Kathleen A. Dorritie, MD, discusses unmet needs regarding upfront treatment selection in chronic lymphocytic leukemia.

Kathleen A. Dorritie, MD, hematologist/medical oncologist, the University of Pittsburgh Medical Center’s Hillman Cancer Center; assistant professor of medicine, Division of Oncology, Department of Medicine, University of Pittsburgh, discusses persistent unmet needs and unanswered questions regarding upfront treatment selection in chronic lymphocytic leukemia (CLL).

A pressing question within the treatment of CLL is determining the optimal up-front treatment for patients, Dorritie begins. Ongoing debate also currently surrounds whether it is more beneficial to administer a BTK inhibitor as a fixed-duration regimen alongside a CD20 monoclonal antibody, or to opt for venetoclax plus a monoclonal antibody, she expands.

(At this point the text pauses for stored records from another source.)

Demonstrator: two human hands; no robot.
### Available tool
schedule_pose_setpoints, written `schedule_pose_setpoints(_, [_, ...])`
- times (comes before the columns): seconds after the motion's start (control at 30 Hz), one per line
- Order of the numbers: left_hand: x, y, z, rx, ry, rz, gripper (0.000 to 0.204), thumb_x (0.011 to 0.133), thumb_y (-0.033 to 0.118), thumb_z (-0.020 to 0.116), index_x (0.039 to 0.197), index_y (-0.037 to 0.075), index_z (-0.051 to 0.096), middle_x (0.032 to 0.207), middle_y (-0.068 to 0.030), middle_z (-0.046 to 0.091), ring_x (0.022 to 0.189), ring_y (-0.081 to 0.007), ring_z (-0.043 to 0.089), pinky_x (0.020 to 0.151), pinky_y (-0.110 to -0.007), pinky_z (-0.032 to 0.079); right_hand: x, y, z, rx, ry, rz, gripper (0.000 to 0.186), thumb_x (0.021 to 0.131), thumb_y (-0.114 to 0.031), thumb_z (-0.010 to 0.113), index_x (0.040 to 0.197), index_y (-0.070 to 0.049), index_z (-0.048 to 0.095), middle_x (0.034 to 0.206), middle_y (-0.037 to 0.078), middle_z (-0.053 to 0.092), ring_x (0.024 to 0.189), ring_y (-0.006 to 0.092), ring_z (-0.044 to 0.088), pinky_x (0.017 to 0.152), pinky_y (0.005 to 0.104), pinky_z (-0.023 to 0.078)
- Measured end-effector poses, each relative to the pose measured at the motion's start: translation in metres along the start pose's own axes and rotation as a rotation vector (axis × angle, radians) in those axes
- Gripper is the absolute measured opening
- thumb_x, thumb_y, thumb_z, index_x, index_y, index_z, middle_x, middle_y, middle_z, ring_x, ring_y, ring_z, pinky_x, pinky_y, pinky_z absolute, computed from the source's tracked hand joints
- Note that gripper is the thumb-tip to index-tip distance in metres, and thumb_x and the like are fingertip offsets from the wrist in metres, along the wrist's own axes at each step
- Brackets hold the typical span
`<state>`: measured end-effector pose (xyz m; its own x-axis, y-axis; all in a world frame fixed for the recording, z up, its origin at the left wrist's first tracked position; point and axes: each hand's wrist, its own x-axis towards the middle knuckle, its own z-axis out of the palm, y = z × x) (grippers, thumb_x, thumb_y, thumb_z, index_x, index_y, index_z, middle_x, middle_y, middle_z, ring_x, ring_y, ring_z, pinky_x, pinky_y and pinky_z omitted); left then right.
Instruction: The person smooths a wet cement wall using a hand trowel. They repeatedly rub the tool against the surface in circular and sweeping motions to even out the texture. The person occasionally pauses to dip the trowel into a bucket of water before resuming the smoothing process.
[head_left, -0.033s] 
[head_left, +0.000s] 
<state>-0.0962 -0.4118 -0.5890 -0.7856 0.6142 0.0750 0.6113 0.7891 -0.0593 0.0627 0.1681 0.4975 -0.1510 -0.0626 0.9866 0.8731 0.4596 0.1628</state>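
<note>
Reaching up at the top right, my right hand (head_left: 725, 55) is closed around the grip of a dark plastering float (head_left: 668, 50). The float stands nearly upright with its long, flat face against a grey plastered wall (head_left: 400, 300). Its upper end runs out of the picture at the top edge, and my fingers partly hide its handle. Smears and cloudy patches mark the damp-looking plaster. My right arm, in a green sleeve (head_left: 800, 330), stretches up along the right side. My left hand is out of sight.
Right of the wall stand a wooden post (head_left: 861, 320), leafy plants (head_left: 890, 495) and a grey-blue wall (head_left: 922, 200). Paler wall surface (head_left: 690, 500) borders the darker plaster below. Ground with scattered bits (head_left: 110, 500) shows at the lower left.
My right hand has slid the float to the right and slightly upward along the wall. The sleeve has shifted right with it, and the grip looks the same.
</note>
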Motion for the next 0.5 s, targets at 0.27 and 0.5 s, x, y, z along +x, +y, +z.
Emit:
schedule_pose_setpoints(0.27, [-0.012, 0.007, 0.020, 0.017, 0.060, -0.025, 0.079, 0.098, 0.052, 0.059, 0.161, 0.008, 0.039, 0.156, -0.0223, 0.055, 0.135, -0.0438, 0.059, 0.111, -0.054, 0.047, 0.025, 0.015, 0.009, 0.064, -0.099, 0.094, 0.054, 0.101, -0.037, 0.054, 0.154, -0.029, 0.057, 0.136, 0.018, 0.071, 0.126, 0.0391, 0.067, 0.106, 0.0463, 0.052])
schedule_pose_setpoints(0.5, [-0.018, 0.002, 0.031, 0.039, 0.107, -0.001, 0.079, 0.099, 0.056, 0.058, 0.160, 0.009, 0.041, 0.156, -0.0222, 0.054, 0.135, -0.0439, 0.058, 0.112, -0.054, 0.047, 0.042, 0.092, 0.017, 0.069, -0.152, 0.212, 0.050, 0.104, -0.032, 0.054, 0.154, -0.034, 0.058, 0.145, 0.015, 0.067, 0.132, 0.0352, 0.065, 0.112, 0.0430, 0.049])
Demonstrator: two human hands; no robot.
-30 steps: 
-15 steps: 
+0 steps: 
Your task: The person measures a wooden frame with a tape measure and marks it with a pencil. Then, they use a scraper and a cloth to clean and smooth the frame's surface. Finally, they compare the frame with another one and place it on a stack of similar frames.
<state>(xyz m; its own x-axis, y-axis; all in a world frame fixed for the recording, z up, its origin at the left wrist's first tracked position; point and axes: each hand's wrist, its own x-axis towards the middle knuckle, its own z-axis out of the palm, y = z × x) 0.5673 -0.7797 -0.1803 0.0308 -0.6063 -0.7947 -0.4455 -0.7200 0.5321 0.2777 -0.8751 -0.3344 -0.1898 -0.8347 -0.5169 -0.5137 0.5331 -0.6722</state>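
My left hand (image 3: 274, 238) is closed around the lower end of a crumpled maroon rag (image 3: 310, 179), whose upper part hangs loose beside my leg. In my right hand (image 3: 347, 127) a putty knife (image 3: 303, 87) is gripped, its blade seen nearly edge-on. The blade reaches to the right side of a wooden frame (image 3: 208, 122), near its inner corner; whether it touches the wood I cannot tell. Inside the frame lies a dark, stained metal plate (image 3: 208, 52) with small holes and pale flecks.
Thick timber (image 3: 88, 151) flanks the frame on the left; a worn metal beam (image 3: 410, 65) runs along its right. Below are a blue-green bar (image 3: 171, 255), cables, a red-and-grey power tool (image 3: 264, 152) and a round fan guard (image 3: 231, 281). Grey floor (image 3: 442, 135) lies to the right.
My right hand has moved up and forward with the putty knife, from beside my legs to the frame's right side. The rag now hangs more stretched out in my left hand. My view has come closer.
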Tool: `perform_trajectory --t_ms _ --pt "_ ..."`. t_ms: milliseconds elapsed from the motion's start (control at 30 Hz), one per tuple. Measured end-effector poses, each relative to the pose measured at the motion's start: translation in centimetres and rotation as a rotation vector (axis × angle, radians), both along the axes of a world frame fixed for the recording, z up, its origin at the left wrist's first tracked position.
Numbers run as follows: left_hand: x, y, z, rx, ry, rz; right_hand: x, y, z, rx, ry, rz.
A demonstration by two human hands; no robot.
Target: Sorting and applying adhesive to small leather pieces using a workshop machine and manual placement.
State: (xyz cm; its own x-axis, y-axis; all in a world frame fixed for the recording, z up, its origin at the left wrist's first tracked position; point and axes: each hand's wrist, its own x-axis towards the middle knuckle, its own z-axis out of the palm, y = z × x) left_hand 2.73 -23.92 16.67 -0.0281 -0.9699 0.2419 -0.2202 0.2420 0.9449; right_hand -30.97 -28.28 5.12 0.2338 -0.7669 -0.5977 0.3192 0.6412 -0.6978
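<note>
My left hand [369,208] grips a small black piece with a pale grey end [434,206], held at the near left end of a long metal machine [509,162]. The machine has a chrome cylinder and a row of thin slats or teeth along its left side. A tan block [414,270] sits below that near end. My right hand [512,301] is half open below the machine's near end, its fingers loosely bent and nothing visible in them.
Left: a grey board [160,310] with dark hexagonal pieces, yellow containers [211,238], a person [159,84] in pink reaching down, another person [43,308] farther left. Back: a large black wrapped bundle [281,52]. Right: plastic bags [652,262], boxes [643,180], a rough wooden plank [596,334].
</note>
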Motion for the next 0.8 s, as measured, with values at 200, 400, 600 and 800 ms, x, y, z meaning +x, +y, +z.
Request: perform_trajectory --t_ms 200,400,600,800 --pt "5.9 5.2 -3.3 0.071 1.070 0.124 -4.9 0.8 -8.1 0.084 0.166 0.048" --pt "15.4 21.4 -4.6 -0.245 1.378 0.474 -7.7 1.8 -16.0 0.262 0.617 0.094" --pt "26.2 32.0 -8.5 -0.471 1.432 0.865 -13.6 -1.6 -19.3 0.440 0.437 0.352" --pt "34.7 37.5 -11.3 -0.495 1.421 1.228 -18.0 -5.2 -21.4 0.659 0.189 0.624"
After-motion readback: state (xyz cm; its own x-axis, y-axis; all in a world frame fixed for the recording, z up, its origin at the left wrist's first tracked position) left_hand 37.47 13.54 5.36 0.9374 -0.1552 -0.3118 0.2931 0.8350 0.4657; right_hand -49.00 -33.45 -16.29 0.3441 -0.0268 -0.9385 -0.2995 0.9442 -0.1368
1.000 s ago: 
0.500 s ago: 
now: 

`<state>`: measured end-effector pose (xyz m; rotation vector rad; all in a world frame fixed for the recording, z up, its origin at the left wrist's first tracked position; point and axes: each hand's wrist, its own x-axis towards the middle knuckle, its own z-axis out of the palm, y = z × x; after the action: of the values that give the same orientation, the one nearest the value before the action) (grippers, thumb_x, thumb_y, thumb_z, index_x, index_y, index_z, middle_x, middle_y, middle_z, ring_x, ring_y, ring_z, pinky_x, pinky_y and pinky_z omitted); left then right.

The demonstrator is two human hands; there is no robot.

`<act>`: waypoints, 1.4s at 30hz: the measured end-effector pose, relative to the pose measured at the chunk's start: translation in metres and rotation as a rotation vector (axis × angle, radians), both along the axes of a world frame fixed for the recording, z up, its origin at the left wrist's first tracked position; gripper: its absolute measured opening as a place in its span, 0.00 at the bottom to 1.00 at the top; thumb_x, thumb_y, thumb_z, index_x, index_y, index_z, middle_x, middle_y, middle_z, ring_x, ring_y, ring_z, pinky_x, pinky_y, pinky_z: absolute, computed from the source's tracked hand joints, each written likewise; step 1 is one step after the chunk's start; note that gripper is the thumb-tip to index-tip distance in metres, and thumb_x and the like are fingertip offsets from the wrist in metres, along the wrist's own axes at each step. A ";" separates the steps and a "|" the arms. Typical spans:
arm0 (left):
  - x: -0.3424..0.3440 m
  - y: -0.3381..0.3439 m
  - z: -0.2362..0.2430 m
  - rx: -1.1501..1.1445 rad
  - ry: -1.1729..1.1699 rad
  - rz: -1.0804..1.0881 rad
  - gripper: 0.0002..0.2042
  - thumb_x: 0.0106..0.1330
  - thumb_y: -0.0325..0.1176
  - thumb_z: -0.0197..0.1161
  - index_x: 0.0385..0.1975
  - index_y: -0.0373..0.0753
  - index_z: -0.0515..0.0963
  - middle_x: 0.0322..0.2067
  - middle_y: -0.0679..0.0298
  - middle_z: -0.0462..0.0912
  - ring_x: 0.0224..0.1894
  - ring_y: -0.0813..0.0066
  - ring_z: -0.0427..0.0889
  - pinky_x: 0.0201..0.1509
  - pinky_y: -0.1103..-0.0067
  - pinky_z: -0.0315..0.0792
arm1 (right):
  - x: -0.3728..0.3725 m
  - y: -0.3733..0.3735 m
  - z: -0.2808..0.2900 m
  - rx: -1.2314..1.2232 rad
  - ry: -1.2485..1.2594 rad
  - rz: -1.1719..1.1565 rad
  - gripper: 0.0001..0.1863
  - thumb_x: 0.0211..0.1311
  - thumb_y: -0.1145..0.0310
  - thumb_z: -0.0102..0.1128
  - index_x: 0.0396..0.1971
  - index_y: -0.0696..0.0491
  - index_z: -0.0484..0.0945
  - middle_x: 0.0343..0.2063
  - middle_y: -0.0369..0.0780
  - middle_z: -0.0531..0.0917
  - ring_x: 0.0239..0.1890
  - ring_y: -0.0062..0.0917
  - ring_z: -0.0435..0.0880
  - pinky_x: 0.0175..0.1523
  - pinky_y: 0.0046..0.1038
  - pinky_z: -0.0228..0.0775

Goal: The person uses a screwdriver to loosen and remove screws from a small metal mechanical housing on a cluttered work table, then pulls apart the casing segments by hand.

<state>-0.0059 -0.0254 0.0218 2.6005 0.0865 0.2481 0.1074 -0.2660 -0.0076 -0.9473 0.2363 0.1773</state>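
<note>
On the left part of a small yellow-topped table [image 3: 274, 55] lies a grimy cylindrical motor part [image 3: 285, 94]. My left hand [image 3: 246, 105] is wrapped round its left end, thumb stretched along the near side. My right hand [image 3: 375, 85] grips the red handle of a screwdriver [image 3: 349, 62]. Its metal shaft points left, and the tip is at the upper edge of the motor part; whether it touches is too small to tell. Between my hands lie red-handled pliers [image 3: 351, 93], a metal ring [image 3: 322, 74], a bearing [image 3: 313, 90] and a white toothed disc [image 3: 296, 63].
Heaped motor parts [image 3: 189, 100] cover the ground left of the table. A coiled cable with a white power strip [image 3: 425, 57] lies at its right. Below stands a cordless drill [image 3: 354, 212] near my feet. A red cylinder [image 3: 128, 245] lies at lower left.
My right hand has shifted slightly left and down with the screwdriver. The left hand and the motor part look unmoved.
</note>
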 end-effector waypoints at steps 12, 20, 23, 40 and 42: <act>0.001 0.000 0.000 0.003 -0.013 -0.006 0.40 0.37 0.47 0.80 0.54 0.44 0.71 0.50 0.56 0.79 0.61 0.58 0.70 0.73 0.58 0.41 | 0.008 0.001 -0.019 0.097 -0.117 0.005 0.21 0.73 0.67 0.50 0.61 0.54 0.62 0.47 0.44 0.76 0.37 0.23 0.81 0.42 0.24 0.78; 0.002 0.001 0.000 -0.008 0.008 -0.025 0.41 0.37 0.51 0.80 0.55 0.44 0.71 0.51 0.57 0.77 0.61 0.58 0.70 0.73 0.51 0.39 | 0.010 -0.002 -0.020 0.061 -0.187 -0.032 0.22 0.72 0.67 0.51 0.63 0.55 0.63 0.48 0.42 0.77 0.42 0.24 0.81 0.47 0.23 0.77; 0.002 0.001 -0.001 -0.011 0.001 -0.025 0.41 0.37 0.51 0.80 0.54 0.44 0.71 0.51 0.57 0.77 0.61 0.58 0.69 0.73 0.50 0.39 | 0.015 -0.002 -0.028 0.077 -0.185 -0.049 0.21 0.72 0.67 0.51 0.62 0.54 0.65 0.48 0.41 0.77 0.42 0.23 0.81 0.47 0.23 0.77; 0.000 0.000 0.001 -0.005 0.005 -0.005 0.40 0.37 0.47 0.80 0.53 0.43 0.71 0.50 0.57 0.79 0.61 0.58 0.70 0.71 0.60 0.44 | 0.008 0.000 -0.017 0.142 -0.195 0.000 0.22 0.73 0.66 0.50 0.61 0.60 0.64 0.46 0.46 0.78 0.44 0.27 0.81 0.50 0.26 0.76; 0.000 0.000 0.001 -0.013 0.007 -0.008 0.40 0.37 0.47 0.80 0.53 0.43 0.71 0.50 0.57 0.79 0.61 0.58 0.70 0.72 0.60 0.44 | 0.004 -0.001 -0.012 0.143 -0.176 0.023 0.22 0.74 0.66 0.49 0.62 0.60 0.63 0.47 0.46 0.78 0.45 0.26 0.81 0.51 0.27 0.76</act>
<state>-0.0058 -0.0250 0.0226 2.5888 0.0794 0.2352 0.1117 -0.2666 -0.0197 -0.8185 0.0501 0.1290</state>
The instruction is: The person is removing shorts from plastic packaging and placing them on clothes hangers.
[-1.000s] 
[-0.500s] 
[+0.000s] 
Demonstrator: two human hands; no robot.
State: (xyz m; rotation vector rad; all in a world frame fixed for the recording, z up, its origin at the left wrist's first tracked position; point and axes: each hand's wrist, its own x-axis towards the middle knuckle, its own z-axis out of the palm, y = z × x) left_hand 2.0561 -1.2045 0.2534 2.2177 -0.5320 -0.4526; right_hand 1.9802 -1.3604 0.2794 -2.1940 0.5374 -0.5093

The emergence of data supporting the use of ibrutinib (Imbruvica) and venetoclax (Venclexta), adds another layer of complexity to treatment decision-making in this setting, Dorritie continues. Prior to the read out of these data, the general consensus was to administer BTK inhibitors as a continuous therapy, Dorritie says. This approach facilitated straightforward discussions with patients about their preference for long-term BTK inhibitor therapy vs a fixed-duration treatment.

However, recent data complicates this narrative by showing that administering ibrutinib in combination with venetoclax—both targeted, oral agents—can yield high response rates and allow for treatment discontinuation, with the option for patients to resume treatment upon disease progression, Dorritie explains. In light of this development, a reevaluation of treatment strategies and consideration of the benefits of continuous vs fixed-duration approaches is necessary, she emphasizes.

Another unanswered question surrounds the potential impact of using highly potent drugs in the upfront setting on future later-line treatment strategies, Dorritie states. If the strongest therapies are utilized initially, the arsenal may be depleted for later stages of the disease, potentially limiting the options available for patients who relapse or experience disease progression, Dorritie concludes.

This underscores the complexity of personalized treatment planning in CLL, and both immediate efficacy and long-term strategy must be considered when determining the most effective and sustainable approaches for each patient.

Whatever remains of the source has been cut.